Montador chamado de “patrola” por mais de 25 anos obteve vitória na Justiça do Trabalho.
Montador receberá indenização
A 1ª Turma do Tribunal Regional do Trabalho da 4ª Região (TRT-RS) confirmou a condenação de uma empresa do setor de carrocerias ao pagamento de indenização por danos morais, elevando o valor de R$ 5 mil, fixado em primeira instância, para R$ 15 mil.

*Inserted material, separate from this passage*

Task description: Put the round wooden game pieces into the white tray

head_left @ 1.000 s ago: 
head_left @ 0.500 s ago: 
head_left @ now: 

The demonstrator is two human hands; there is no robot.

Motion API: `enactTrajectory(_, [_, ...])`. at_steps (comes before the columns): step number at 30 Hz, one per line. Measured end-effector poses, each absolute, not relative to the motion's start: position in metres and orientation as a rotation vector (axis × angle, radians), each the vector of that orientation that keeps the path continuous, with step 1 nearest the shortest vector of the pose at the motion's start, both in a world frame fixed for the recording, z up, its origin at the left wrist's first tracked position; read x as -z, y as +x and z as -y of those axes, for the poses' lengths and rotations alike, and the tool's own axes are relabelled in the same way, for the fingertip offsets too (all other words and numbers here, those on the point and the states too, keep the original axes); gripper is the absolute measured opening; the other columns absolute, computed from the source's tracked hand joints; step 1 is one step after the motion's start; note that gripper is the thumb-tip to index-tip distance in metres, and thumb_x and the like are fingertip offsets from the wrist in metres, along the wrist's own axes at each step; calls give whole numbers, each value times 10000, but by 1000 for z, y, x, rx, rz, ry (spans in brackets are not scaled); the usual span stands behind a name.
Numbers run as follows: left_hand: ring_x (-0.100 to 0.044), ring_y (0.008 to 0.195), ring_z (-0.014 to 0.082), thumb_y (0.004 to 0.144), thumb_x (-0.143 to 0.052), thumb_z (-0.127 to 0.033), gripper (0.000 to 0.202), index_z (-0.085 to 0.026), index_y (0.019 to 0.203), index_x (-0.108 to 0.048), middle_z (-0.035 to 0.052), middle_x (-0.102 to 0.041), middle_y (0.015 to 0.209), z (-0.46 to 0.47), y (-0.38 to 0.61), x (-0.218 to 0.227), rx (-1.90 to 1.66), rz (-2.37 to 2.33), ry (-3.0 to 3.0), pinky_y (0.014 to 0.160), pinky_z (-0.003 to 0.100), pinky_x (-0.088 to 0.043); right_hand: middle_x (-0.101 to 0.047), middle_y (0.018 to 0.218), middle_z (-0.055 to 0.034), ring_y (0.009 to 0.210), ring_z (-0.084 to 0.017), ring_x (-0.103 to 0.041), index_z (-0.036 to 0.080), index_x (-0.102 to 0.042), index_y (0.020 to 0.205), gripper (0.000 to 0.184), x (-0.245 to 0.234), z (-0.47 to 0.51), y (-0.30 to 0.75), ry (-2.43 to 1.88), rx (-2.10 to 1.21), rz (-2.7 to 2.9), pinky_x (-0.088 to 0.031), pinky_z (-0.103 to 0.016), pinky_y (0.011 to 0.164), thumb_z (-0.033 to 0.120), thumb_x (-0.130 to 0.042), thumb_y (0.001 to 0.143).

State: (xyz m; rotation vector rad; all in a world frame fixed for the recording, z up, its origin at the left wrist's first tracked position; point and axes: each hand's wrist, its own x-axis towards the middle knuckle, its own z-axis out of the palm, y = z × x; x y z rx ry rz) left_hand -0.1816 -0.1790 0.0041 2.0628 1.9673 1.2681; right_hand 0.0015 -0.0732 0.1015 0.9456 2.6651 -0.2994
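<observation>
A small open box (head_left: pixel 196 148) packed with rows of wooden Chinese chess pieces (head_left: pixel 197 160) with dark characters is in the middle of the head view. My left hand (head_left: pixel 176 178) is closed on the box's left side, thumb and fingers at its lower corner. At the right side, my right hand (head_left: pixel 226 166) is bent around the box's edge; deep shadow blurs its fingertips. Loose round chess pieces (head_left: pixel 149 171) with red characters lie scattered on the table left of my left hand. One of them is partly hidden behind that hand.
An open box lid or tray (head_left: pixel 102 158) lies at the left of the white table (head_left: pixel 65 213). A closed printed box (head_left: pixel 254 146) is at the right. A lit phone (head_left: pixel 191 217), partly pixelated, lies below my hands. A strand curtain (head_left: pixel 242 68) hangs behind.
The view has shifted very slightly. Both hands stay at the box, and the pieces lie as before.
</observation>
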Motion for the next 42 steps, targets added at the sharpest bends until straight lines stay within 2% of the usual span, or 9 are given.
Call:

Segundo o processo, o ex-trabalhador foi alvo de chacotas e do uso do apelido pejorativo, o que gerou sofrimento psicológico e ambiente de trabalho hostil.
A trajetória do caso
O trabalhador relatou que, ao longo de mais de 25 anos na empresa, colegas e superiores usavam reiteradamente o apelido “patrola”.
Ele afirmou que a prática causava constrangimento e prejudicava sua saúde emocional, tornando o ambiente profissional intolerável.
Na ação judicial, pediu indenização equivalente a 50 salários básicos, como forma de reparação e para desestimular condutas similares.
Defesa da empresa e argumento de omissão
A empresa alegou que não houve atentado à dignidade do funcionário e que havia canais internos de denúncia, como o “Contato Seguro”.
Afirmou que o trabalhador nunca acionou essas ferramentas e que não existia prova suficiente do assédio moral.
Subsidiariamente, requereu redução do valor da indenização já fixado.
Sentença inicial: assédio reconhecido
A juíza Daniela Floss, da 1ª Vara do Trabalho de Caxias do Sul, reconheceu a ocorrência de assédio moral horizontal, praticado por colegas com conivência da chefia.
Ela ressaltou que a falta de denúncia formal não implica consentimento:
“O fato de a empresa só agir mediante reclamação formal não elimina a hipótese de assédio. O silêncio pode decorrer de medo ou resignação, e não de aceitação.”
A magistrada fixou a indenização em R$ 5 mil, considerando o dano à dignidade e ao bem-estar psicológico do trabalhador.
Tribunal Regional do Trabalho aumenta indenização
No recurso, o relator, desembargador Roger Ballejo Villarinho, reforçou que a empresa foi omissa e não impediu a prática, mesmo diante do conhecimento do desconforto do empregado:
“O uso de apelidos foi normalizado na empresa, mas isso não afasta a configuração do assédio moral.
O dano à dignidade do trabalhador é evidente e deve ser reparado.”
A 1ª Turma do TRT-RS aumentou a indenização para R$ 15 mil, considerando que o valor anterior não cumpria o caráter pedagógico da medida.
A decisão foi unânime, com participação do juiz convocado Ary Faria Marimon Filho e da desembargadora Rosane Serafini Casa Nova, e transitou em julgado.